Exercise data —
☆ ☆ ☆ ☆ ☆

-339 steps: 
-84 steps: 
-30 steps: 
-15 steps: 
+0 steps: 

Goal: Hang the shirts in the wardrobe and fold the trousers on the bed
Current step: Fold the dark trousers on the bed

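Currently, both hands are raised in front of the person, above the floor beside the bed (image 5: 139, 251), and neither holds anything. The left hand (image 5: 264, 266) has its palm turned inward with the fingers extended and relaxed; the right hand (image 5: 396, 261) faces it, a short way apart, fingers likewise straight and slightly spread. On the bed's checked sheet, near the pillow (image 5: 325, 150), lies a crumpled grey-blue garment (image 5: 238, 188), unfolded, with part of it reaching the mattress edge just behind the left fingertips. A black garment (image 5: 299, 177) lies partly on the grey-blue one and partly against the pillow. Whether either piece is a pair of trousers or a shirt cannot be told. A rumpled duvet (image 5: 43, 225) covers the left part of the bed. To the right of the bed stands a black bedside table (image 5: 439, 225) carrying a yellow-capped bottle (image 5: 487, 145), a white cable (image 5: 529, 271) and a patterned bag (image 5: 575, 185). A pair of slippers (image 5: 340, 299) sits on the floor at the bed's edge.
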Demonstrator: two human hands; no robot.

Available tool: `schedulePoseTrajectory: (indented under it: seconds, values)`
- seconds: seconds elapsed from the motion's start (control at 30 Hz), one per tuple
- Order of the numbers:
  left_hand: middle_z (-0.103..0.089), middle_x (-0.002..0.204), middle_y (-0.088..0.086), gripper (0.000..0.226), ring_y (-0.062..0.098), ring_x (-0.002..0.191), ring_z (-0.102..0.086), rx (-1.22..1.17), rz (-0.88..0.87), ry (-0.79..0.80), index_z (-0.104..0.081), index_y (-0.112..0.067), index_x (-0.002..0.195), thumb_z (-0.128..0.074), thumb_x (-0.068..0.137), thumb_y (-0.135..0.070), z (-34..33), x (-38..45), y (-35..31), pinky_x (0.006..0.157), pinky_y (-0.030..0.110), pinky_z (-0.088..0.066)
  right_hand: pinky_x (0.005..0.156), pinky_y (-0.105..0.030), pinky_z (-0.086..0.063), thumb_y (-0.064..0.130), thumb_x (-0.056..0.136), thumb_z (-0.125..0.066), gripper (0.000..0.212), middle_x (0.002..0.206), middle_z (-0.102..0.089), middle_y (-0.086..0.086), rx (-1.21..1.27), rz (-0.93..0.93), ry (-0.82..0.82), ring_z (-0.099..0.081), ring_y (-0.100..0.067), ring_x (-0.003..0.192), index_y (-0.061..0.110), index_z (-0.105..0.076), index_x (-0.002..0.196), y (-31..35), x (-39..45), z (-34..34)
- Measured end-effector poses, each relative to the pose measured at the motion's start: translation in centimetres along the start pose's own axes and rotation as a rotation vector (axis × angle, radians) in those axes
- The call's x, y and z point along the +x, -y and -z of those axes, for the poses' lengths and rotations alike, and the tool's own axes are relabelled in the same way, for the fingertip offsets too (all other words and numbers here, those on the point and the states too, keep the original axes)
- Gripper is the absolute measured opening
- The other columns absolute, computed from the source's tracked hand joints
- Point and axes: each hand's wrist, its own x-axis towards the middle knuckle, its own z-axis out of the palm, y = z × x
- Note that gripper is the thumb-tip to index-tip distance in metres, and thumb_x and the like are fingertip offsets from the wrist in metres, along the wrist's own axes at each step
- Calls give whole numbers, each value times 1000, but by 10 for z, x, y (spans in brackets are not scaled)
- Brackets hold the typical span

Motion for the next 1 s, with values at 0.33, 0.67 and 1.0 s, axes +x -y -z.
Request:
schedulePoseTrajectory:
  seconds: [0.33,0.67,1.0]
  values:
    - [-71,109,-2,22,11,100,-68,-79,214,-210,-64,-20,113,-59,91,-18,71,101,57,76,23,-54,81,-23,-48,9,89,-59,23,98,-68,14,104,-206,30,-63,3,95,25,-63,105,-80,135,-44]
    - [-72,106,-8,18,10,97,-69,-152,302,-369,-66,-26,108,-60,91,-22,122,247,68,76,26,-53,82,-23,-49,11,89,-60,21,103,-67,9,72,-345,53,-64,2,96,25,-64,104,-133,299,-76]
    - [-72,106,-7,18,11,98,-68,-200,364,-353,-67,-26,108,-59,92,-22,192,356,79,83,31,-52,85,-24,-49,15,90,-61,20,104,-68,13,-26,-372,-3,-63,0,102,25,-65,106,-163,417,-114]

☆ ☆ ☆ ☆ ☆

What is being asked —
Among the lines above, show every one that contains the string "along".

Answer for this exercise —
- Measured end-effector poses, each relative to the pose measured at the motion's start: translation in centimetres along the start pose's own axes and rotation as a rotation vector (axis × angle, radians) in those axes
- The call's x, y and z point along the +x, -y and -z of those axes, for the poses' lengths and rotations alike, and the tool's own axes are relabelled in the same way, for the fingertip offsets too (all other words and numbers here, those on the point and the states too, keep the original axes)
- Note that gripper is the thumb-tip to index-tip distance in metres, and thumb_x and the like are fingertip offsets from the wrist in metres, along the wrist's own axes at each step

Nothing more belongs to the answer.